Pasta & fagioli (soup)
6 Servings
Ingredients
| Quantity | Ingredient | |
|---|---|---|
| -JUDI M. PHELPS | ||
| 8 | ounces | Navy beans or |
| Dry cranberry beans; (these are hard to find but make an excellent soup if you they are available (check an Italian deli or gourmet market | ||
| Water ; for soaking beans | ||
| 3 | tablespoons | Olive oil |
| 1 | large | Onion; chopped |
| 1 | Celery rib; chopped | |
| 3 | cloves | Garlic; chopped |
| 2 | cups | Canned Italian plum tomatoes drained |
| ½ | teaspoon | Dried oregano |
| ¼ | teaspoon | Dried basil |
| 8 | cups | Chicken stock; preferably homemade |
| 4 | tablespoons | Italian parsley; chopped |
| 8 | ounces | Small pasta shells or |
| Other small shaped pasta | ||
| Salt to taste; optional | ||
| Freshly ground pepper | ||
| Parmesan cheese; freshly grated (use the best imported Parmesan cheese you can afford, it's worth the cost | ||
Directions
Soak beans overnight in water to cover. Next day drain water and rinse beans.

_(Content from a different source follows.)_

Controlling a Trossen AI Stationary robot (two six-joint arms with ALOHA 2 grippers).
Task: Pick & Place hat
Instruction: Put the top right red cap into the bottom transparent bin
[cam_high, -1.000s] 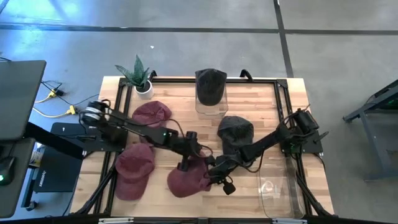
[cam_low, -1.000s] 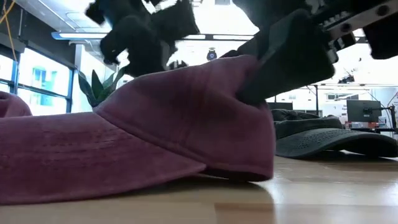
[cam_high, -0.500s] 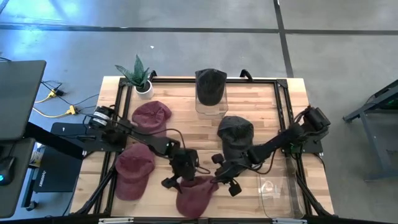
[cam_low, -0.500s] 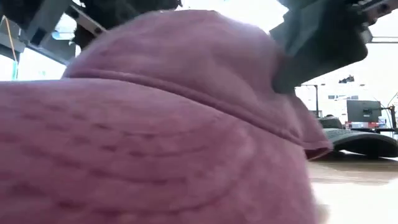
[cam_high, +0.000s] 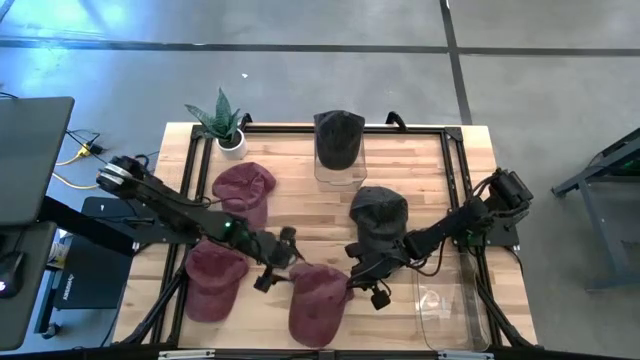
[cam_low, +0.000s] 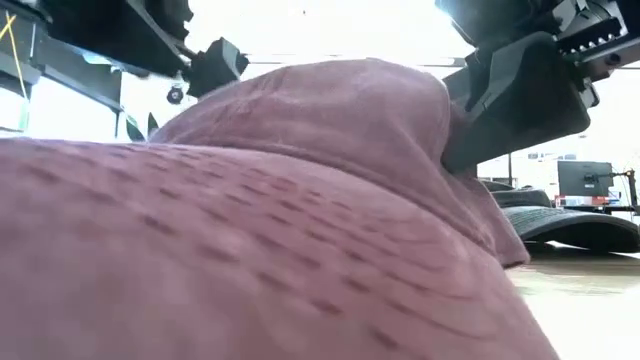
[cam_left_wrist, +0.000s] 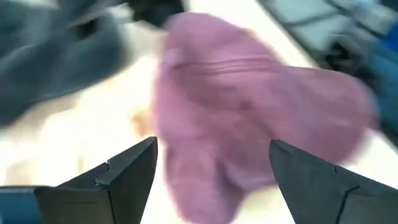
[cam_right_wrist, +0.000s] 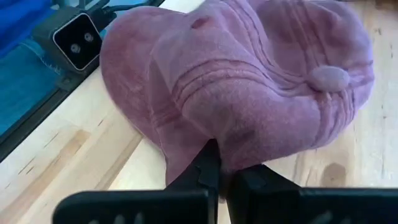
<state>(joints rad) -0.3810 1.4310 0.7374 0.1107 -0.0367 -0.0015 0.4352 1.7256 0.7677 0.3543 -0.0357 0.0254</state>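
The maroon hat (cam_high: 317, 300) lies at the worktop's (cam_high: 300, 205) front edge, right in front of the low camera, its long axis running front to back with the brim toward that edge; bare wood lies open behind it, toward the grey hat (cam_high: 378, 212); the right end effector (cam_high: 356, 283) is clamped narrow on the hat's crown edge; the left end effector (cam_high: 277, 262), fingers spread wide and holding nothing, sits just beside the hat, between it and another maroon hat (cam_high: 213, 281).

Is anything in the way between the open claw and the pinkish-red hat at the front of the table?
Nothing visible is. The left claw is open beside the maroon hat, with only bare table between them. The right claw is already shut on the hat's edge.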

In a large Dutch oven, heat oil over medium heat and add the onion, celery, and garlic. Cook and stir gently for 3 minutes or until the vegetables are soft and begin to color slightly. Add tomatoes, oregano, basil, stock, parsley, and soaked beans. I usually add 1 cup of cold water at this point to the bean mixture. Bring to a boil, reduce heat, and simmer about 1-½ hours or until beans are soft.
About 30 minutes before soup is done, in a large pot of boiling water, cook pasta until al dente. Drain and rinse. Add to the soup mixture. Add freshly ground pepper and salt if you so desire. I do not cook with salt at all so the soup goes without it. Guests that wish a saltier soup can add it at the table. Serve soup with freshly grated Parmesan cheese.
This soup is one of our favorites on a cold wintery night, I usually serve with a mixed green salad, crusty sourdough bread, a simple fruit cup or baked apple for dessert, and of course a good Italian Chianti or Barbera Wine. Serves approximately 6 people.